Write the data below out again, unchanged.

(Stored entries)
———

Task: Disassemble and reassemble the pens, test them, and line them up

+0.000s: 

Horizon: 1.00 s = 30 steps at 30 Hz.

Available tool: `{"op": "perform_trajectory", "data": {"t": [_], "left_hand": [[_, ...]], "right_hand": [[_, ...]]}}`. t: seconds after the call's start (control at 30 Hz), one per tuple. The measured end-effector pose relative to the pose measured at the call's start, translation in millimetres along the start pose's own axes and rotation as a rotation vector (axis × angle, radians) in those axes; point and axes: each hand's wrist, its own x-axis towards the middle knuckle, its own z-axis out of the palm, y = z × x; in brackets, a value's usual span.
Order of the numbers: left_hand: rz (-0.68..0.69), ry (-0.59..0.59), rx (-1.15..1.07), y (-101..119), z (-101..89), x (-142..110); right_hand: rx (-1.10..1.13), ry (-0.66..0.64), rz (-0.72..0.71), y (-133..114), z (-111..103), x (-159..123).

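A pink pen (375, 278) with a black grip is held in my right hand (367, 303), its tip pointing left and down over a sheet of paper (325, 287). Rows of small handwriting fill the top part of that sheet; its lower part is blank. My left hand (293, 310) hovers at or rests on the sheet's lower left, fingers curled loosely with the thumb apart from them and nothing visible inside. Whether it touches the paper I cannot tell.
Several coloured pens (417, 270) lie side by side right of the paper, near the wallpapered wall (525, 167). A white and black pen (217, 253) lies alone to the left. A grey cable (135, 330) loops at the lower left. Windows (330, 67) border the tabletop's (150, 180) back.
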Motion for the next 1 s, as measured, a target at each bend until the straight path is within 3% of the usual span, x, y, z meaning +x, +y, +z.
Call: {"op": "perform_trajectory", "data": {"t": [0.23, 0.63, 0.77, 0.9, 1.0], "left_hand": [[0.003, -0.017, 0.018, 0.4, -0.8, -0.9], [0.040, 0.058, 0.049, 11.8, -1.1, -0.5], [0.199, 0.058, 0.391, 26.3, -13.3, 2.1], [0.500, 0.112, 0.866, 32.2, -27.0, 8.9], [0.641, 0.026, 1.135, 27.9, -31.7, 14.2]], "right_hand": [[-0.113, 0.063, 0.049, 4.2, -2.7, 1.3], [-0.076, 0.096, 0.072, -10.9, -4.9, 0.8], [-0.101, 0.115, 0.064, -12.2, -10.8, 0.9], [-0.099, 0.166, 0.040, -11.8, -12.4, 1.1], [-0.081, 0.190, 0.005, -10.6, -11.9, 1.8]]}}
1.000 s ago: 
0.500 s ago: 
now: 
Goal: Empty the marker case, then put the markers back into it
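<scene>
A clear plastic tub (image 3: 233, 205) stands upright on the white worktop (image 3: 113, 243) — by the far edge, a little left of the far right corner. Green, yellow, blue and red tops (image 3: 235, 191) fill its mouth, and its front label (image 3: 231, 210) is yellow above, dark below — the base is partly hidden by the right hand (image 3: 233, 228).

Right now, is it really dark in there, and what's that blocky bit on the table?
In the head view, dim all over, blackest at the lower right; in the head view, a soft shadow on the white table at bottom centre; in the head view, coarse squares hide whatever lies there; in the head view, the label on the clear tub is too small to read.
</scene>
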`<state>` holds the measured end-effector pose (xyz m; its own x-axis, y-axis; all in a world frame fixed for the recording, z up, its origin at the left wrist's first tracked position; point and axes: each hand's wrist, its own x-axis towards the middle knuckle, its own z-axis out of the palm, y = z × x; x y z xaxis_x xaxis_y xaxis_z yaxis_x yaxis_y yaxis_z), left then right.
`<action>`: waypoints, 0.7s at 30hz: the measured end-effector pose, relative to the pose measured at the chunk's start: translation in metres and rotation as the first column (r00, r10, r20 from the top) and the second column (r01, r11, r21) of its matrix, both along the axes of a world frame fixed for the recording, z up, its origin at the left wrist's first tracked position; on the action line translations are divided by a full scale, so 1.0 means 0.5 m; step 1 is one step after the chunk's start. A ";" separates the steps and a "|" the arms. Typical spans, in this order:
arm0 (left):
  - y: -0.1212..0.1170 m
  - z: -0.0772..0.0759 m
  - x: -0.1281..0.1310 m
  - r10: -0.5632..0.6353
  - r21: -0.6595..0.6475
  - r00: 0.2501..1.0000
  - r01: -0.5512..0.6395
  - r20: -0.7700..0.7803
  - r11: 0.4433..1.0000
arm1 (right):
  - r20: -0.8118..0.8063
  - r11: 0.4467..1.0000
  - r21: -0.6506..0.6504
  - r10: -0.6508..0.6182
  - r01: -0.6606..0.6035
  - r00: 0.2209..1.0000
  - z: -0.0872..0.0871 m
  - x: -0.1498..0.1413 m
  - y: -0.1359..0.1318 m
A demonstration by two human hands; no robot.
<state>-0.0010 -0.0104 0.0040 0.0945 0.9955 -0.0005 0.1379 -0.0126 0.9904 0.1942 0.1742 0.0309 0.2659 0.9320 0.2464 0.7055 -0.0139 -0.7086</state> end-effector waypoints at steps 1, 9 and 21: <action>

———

__Reply__
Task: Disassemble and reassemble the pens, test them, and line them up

+0.000s: 

Horizon: 1.00 s = 30 steps at 30 Hz.

Available tool: `{"op": "perform_trajectory", "data": {"t": [_], "left_hand": [[_, ...]], "right_hand": [[_, ...]]}}`. t: seconds after the call's start (control at 30 Hz), one per tuple. The measured end-effector pose relative to the pose measured at the call's start, translation in millimetres along the start pose's own axes and rotation as a rotation vector (axis × angle, radians) in those axes; point and axes: each hand's wrist, its own x-axis towards the middle knuckle, its own z-axis out of the palm, y = z × x; in brackets, a value's usual span.
Order of the numbers: left_hand: rz (-0.68..0.69), ry (-0.59..0.59), rx (-1.15..1.07), y (-101..119), z (-101..89), x (-142..110); right_hand: rx (-1.10..1.13), ry (-0.66..0.64), rz (-0.72..0.71), y (-133..114), z (-111..103), x (-159..123).

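A pink pen (375, 278) with a black grip is held in my right hand (367, 303), its tip pointing left and down over a sheet of paper (325, 287). Rows of small handwriting fill the top part of that sheet; its lower part is blank. My left hand (293, 310) hovers at or rests on the sheet's lower left, fingers curled loosely with the thumb apart from them and nothing visible inside. Whether it touches the paper I cannot tell.
Several coloured pens (417, 270) lie side by side right of the paper, near the wallpapered wall (525, 167). A white and black pen (217, 253) lies alone to the left. A grey cable (135, 330) loops at the lower left. Windows (330, 67) border the tabletop's (150, 180) back.
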Motion for the next 1 s, as measured, a target at each bend until the straight path is within 3% of the usual span, x, y, z meaning +x, +y, +z.
Call: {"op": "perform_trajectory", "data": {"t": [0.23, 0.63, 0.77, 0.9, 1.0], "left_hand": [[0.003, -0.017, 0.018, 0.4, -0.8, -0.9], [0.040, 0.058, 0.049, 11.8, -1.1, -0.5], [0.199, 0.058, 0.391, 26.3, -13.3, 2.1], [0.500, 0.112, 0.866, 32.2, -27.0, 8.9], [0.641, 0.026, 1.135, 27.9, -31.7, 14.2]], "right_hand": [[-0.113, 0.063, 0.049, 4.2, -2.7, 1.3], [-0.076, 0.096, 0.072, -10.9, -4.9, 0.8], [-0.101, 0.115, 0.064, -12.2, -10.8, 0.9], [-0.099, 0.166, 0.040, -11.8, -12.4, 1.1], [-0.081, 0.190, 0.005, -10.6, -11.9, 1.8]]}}
1.000 s ago: 
0.500 s ago: 
now: 
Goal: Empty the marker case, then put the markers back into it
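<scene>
A clear plastic tub (image 3: 233, 205) stands upright on the white worktop (image 3: 113, 243) — by the far edge, a little left of the far right corner. Green, yellow, blue and red tops (image 3: 235, 191) fill its mouth, and its front label (image 3: 231, 210) is yellow above, dark below — the base is partly hidden by the right hand (image 3: 233, 228).

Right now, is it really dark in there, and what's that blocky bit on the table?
In the head view, dim all over, blackest at the lower right; in the head view, a soft shadow on the white table at bottom centre; in the head view, coarse squares hide whatever lies there; in the head view, the label on the clear tub is too small to read.
</scene>
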`<state>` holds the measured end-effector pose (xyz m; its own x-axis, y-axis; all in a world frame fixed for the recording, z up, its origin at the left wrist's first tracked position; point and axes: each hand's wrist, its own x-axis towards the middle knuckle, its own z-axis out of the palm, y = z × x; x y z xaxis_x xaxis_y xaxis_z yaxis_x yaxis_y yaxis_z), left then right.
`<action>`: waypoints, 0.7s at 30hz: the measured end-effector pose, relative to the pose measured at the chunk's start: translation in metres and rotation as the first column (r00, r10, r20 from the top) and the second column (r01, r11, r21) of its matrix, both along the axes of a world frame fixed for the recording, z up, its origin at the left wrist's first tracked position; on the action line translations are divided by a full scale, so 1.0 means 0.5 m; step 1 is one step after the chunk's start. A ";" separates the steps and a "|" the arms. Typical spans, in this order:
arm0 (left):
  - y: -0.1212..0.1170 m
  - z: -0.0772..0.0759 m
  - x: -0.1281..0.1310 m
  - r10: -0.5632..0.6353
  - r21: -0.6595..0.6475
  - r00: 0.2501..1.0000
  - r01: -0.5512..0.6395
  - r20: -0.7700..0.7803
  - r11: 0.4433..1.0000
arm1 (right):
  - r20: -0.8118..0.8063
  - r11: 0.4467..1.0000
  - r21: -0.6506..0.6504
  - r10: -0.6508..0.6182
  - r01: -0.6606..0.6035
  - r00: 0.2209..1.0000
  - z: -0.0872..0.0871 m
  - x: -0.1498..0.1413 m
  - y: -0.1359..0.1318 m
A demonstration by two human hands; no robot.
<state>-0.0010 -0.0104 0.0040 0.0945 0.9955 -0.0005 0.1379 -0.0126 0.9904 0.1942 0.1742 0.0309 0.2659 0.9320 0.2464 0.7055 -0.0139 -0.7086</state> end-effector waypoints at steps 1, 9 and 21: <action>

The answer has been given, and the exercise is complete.